If the strikes are seen as a short, sharp campaign to force negotiations, markets may eventually calm down.

But if Iran retaliates against U.S. assets, Gulf infrastructure or shipping lanes, the situation could quickly move into a wider regional conflict.

This is why traders should expect volatility to remain high.

What to Expect Next

The next moves will depend on four major factors.

First, whether Iran retaliates directly. A major retaliation could push oil higher, weaken equities and possibly bring gold buyers back.

Second, whether Hormuz traffic is disrupted. Any tanker incident or shipping restriction could quickly increase the oil risk premium.

Third, whether U.S. strikes continue or stop.
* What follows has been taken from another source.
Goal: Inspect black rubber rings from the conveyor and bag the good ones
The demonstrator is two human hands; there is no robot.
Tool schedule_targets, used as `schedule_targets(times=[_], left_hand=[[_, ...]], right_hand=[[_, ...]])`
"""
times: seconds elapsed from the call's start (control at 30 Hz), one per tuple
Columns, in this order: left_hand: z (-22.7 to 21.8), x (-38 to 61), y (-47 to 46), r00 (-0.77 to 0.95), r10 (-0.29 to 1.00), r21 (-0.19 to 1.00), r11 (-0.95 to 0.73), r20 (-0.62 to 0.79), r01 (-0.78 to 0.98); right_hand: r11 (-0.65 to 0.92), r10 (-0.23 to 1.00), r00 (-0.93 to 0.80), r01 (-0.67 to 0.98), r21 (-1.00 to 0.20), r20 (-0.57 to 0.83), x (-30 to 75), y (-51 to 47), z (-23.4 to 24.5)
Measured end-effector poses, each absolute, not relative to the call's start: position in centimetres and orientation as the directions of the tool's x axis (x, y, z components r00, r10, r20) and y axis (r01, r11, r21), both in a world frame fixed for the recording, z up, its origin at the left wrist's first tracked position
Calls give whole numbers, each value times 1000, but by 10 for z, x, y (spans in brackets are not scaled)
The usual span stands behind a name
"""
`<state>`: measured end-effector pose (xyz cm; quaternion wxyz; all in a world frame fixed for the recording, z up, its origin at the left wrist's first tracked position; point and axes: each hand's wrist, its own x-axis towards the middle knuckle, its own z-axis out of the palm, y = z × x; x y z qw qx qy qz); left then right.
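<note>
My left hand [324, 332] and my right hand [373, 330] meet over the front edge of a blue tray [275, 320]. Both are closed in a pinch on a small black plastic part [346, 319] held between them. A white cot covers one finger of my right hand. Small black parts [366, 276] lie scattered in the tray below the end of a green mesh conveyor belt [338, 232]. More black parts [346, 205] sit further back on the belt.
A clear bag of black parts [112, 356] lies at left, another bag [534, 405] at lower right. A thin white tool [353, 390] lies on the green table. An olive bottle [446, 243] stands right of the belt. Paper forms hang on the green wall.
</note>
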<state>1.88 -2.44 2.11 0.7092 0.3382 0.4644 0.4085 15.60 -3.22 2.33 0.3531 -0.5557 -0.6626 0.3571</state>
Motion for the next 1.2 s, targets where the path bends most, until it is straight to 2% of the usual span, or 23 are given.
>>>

If strikes end quickly, markets may stabilize. If they expand, volatility can rise further.

Fourth, whether the Dollar and Treasury yields remain strong. If they stay firm, gold may remain under pressure even with war headlines.

BonusPips View

Markets are extremely confused right now because they are trying to price war, diplomacy, inflation and liquidation at the same time.

Oil is reacting directly to supply risk and Hormuz uncertainty. Stocks are under pressure because war headlines and higher oil prices hurt risk sentiment. The Dollar remains supported because investors still see it as a safe-haven and yield-backed currency.

Gold is the most important signal.

Gold is not rising with war risk. It is falling hard. That tells us the market is currently more focused on the Dollar, yields and forced selling than traditional safe-haven demand.

From the recent $4,700–$4,800 area, gold has already fallen roughly $700–$800, or around 15%–17%. From the larger spike high near $5,600, the decline toward $4,000 is close to 28%–29%.

That is a major technical and psychological breakdown.

The key message is simple:

The war is supporting oil, but it is not saving gold.

Gold now needs either a weaker Dollar, falling yields, or a much stronger safe-haven shock to recover. Until that happens, the $4,000 level becomes the most important line in the market.

If $4,000 holds, gold may attempt a short-term bounce.

If $4,000 breaks, the sell-off can deepen quickly.